#### Task directions:
From the line with "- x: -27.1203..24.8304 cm" to the line with "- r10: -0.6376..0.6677", retype every line exactly, including those two, and leave out the rest of the data below.

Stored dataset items
=-=-=-=-=

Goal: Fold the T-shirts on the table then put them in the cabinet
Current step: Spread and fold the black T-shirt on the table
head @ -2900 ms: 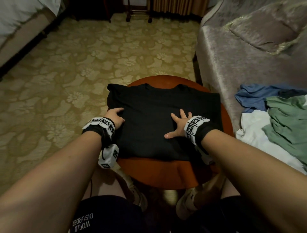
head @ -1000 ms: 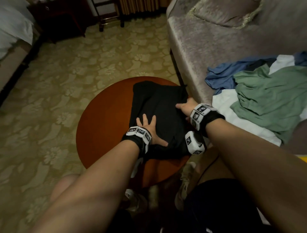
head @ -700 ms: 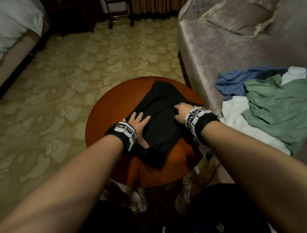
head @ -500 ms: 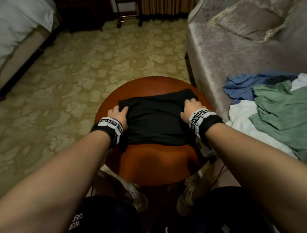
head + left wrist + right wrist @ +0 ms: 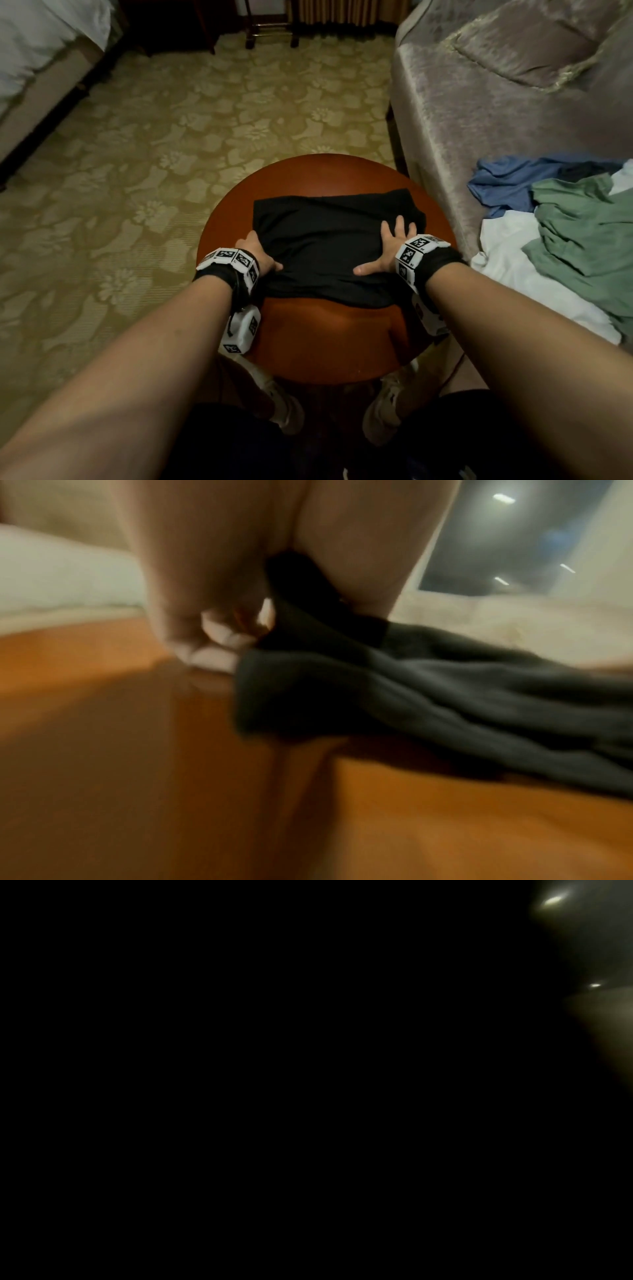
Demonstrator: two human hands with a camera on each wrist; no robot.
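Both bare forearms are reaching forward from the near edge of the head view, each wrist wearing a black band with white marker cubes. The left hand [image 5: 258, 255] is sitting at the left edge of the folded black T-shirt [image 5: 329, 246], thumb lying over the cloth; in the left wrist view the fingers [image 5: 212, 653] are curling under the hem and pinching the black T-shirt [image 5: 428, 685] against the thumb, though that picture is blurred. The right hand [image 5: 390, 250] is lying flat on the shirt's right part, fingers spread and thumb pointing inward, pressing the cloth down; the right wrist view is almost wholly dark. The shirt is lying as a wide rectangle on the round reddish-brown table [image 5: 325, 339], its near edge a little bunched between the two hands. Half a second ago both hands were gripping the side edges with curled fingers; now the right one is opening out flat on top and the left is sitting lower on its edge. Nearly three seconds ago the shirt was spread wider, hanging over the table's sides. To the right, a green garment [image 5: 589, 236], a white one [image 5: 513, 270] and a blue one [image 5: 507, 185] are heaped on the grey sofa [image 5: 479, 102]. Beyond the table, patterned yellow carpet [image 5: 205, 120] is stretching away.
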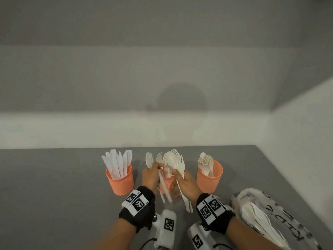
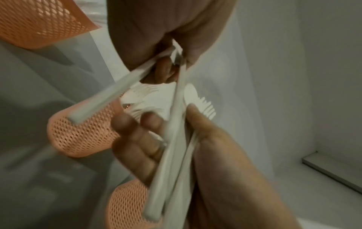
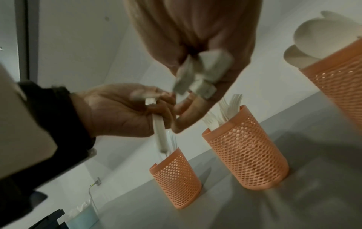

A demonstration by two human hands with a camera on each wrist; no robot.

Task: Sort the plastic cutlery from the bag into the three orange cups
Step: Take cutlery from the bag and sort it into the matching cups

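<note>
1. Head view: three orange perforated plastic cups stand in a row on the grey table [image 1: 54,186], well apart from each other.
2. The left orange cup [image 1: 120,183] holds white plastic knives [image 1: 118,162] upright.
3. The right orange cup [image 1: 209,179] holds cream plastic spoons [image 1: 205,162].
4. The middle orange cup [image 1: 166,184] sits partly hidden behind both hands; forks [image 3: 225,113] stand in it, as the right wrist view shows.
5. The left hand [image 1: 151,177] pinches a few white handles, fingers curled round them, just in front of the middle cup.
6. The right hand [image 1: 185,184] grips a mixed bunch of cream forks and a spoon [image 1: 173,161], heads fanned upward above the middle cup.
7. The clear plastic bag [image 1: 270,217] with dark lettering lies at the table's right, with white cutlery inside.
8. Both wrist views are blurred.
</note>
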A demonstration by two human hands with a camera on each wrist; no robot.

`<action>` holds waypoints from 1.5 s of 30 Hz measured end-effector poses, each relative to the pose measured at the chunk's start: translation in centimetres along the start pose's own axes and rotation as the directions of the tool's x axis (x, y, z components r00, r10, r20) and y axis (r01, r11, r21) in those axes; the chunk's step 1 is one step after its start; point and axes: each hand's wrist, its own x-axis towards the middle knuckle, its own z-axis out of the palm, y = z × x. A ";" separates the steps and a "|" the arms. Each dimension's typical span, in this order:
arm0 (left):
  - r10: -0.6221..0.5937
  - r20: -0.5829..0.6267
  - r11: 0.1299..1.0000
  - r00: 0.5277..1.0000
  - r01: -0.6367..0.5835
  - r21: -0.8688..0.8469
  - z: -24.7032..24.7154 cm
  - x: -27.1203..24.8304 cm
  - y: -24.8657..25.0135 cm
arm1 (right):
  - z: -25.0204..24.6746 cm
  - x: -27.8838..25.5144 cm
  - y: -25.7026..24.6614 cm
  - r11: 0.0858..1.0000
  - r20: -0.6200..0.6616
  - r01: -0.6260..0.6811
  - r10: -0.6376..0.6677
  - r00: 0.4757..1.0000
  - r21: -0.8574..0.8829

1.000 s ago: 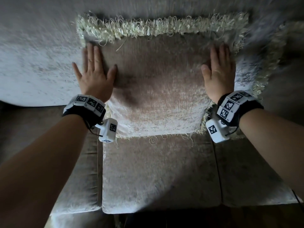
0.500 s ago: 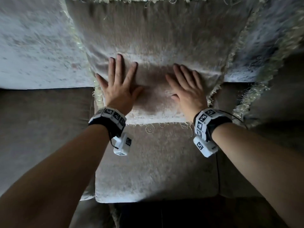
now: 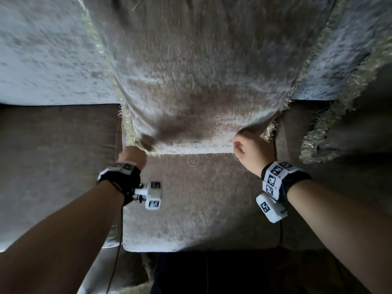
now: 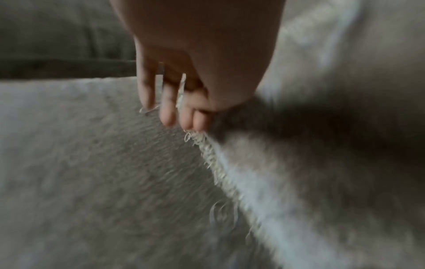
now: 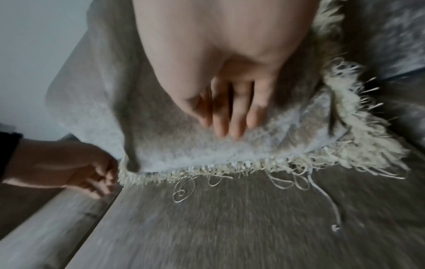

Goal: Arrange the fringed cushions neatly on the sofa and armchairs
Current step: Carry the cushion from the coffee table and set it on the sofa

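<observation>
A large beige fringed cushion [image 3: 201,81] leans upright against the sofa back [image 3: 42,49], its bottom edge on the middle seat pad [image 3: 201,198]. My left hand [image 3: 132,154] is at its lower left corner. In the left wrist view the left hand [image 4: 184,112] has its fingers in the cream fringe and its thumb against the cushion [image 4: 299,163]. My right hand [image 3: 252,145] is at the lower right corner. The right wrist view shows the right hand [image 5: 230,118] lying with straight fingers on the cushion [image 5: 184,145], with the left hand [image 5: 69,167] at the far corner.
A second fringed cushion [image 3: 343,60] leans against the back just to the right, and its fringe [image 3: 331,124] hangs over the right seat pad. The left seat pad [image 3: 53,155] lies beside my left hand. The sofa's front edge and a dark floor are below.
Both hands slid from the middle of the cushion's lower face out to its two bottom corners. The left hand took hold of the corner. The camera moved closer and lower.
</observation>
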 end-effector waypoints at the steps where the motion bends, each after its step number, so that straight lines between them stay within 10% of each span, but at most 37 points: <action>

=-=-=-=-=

#### Worked solution:
  - x: -27.1203..24.8304 cm
  - y: -24.8657..25.0135 cm
arm1 (right):
  - z: -25.0204..24.6746 cm
  - x: -27.8838..25.5144 cm
  - y: -25.7026..24.6614 cm
  - r11: 0.0858..1.0000
  - r20: -0.6200..0.6616
  - r01: -0.6260..0.6811
  - r10: -0.6376..0.6677

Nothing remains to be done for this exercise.